As recently as a month ago, the excellent site electoral-vote.com showed John McCain beating Barack Obama in the general election. The site works in a straightforward fashion--its webmaster, an American living abroad, keeps track of every individual state poll and creates an electoral map based upon the most recent results. A month ago the most recent polls showed New Hampshire, Ohio, Michigan and Wisconsin in McCain's camp, and gave him about 290 electoral votes. I had trouble believing some of those polls, especially in New Hampshire, where the Democratic primary vote was more than twice the Republican. Now all of those but Michigan have gone over to Obama (the one poll in Wisconsin that showed McCain ahead has turned out to be an aberration), giving Obama 276, enough for victory. Indiana and Virginia show as ties in the last two polls. Obama leads in both New Mexico and Colorado, and is within striking distance in South Carolina (where, to be fair, the poll is so old as to be worthless) and in Missouri. In short, during a period when McCain supposedly had all the advantages, he has lost significant ground. Meanwhile, Obama has once again offered something genuinely new in foreign policy, pledging to end travel and currency transfer restrictions towards Cuba. That takes courage. It is not clear whether he can carry Florida, but the power of the anti-Castro Cuban lobby will be hurt nearly as badly if he is elected without Florida, He would be the first President since Clinton in 1992 to accomplish that feat. Before that, the last President to be elected without Florida was John Kennedy.)

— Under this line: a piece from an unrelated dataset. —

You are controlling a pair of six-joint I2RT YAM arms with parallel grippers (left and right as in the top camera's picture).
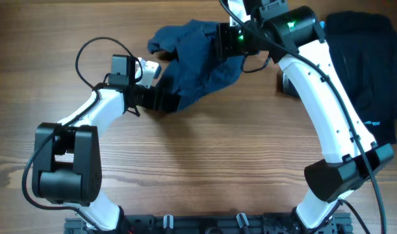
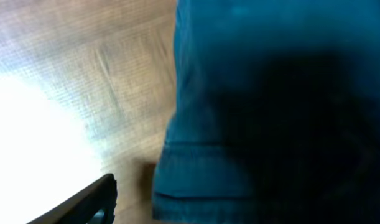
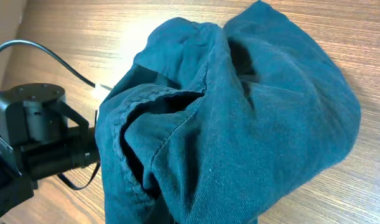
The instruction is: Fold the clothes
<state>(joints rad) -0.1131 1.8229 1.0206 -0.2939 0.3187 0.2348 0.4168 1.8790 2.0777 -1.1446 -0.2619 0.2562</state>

Should Obama win he will be far more, of course, than the first President of partially African descent. (He is an African-American in the literal sense of the term--his father was an African.) As I have noted, the Boom generation's tenure in the White House will come to an end, and not a moment too soon after the ideology-driven catastrophe of the last eight years. His election would prove that racism has lost the power to keep an attractive candidate out of the White House--just as JFK's election proved the same point, if only by the narrowest of margins, in 1960. And it will be the first real victory for the anti-establishment wing of the Democratic Party--the wing that favored Henry Wallace in the late 1940s, and Kefauver in the 1950s, and Hubert Humphrey in 1960 and McGovern in 1972, before fading almost completely from the scene in the 1980s and 1990s.
I cannot predict what such a victory will mean for our domestic life. The rightward drift on the Supreme Court wil stop, but it has already gone a long way, and the two oldest justices are liberals. The Bush tax cuts will presumably lapse. Our economic crisis is likely to require truly innovative responses, and Obama is completely untested in that arena. The need for a new national health plan is becoming greater and greater but we don't know if a coalition can be created to pass it.

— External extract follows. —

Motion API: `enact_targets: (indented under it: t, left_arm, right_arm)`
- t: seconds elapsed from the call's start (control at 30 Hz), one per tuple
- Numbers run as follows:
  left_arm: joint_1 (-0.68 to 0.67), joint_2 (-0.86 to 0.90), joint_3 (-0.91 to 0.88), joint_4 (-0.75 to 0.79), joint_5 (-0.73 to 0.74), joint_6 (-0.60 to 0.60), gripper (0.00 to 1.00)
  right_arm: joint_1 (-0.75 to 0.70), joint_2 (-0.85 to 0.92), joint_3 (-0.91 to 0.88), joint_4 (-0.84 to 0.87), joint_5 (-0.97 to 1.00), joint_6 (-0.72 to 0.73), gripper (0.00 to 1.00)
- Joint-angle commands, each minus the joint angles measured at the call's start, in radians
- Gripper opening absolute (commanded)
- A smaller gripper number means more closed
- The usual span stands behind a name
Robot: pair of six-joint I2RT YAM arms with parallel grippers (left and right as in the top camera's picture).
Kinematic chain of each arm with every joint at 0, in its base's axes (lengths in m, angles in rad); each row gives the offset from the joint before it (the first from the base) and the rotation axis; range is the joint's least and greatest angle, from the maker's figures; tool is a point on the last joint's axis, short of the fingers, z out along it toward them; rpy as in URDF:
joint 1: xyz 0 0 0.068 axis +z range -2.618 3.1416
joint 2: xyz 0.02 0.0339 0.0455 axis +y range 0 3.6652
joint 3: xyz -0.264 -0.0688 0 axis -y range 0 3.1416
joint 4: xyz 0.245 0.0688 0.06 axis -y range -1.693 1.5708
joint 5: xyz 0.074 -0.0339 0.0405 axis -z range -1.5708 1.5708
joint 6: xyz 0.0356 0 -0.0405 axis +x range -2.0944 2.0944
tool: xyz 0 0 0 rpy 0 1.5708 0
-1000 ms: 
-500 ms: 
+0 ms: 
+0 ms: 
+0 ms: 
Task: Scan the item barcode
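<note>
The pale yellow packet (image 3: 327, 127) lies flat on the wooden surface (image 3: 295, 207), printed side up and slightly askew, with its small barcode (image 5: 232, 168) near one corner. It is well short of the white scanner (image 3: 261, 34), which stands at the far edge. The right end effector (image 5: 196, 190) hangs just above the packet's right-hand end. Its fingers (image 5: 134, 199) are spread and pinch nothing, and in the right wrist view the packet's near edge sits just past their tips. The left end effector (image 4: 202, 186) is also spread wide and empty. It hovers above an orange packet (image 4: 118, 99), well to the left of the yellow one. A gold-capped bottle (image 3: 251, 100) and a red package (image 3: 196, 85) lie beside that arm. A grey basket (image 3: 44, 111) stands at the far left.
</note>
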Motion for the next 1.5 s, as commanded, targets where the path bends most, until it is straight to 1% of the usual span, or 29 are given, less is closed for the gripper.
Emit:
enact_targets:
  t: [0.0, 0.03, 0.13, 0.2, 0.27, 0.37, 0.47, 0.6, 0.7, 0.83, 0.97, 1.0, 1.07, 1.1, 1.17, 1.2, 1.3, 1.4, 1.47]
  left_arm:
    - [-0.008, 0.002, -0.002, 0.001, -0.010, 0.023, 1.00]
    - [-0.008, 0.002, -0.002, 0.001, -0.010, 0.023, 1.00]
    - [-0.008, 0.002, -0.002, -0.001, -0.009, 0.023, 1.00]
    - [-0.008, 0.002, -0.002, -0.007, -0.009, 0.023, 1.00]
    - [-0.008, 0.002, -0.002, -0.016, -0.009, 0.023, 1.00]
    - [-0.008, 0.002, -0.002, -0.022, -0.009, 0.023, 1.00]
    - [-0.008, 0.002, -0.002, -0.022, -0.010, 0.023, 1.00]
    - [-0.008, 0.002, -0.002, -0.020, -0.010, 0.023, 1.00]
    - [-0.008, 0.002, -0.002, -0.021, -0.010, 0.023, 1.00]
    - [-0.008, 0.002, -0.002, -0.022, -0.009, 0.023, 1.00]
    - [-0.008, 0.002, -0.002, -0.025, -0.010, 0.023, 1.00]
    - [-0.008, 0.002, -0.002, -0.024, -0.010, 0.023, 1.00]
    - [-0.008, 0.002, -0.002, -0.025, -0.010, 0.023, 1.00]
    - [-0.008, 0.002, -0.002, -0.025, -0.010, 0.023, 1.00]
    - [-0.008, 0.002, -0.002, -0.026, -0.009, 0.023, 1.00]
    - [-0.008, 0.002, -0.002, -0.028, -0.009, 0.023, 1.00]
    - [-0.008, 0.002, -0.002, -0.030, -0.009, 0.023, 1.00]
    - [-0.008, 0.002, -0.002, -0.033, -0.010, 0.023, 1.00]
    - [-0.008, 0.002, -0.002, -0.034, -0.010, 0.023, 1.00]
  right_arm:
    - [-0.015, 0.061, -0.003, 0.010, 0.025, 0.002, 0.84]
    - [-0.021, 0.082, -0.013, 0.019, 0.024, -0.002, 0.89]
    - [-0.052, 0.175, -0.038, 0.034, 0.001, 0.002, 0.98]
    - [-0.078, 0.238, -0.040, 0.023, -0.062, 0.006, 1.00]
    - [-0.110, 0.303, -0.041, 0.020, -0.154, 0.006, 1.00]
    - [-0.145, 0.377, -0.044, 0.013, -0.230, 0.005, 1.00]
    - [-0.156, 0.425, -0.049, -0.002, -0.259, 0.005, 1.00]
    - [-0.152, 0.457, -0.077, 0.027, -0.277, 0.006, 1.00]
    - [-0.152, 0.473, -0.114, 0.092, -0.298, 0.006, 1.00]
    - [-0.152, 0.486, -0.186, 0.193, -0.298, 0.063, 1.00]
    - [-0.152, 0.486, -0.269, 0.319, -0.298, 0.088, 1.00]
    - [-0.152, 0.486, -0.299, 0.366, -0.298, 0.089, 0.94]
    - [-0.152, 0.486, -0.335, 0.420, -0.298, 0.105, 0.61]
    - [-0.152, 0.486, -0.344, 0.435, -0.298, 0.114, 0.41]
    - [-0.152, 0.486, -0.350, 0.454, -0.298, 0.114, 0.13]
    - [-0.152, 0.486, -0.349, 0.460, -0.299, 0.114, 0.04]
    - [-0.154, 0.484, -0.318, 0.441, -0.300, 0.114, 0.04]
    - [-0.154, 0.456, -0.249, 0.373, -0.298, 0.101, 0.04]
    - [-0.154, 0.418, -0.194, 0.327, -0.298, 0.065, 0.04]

In the foreign sphere the election would be quite a jolt. Again Kennedy is a parallel--his electdion in 1960 reverberated throughout the emerging Third World because he had supported Algerian independence in 1957, and Obama's election, as I have found myself talking to foreign students where I teach, would be even more of a shock, since many simply cannot believe it could happen. Relations with Europe and perhaps China, I think, will improve, but how much can be done to improve our position in the Muslim world is no longer clear. A withdrawal from Iraq will be extraordinarily controversial. I see no real prospect of peace in the Middle East with or without any change in U.S. policy towards Israel; things have gone too far, and as in the 1990s (or the 1970s in Germany), the initiative for change will probably have to come from an Israeli leader, not an American one. Obama would inherit the leadership of the United States at our worst moment, probably, since 1932, even though we live in an economic paradise compared to that year. He will need every ability he has demonstrated during the campaign, and more.

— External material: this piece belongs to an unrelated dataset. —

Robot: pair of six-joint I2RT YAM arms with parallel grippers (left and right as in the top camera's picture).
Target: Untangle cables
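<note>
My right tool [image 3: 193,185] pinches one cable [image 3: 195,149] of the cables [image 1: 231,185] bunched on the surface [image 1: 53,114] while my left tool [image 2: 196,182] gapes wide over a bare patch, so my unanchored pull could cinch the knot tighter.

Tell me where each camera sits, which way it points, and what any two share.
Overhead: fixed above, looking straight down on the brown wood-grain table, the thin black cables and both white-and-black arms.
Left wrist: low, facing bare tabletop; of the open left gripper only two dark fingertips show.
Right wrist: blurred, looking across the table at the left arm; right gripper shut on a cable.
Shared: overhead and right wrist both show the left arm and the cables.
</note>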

I suspect, indeed, that we shall face problems during the next eight years that seem at least as serious and unprecedented as those that emerged on September 11, 2001. Indeed, they may actually be much more serious. As years pass I begin to wonder if we have not drastically exaggerated the terrorist threat, and whether our own exaggerations have not indeed led to our present predicament. While it is scandalous that Bin Laden is still at large, it is also striking that we have not been hit by another major attack. New problems will indeed require new people and new solutions. Nothing, in my opinion, hurt Hillary Clinton more this year than her repeatedly expressed desire to return to the lost world of the 1990s. Obama is obviously highly intelligent, inspirational, and relatively free of political and ideological ties to the past. That might turn out to be what the United States needs.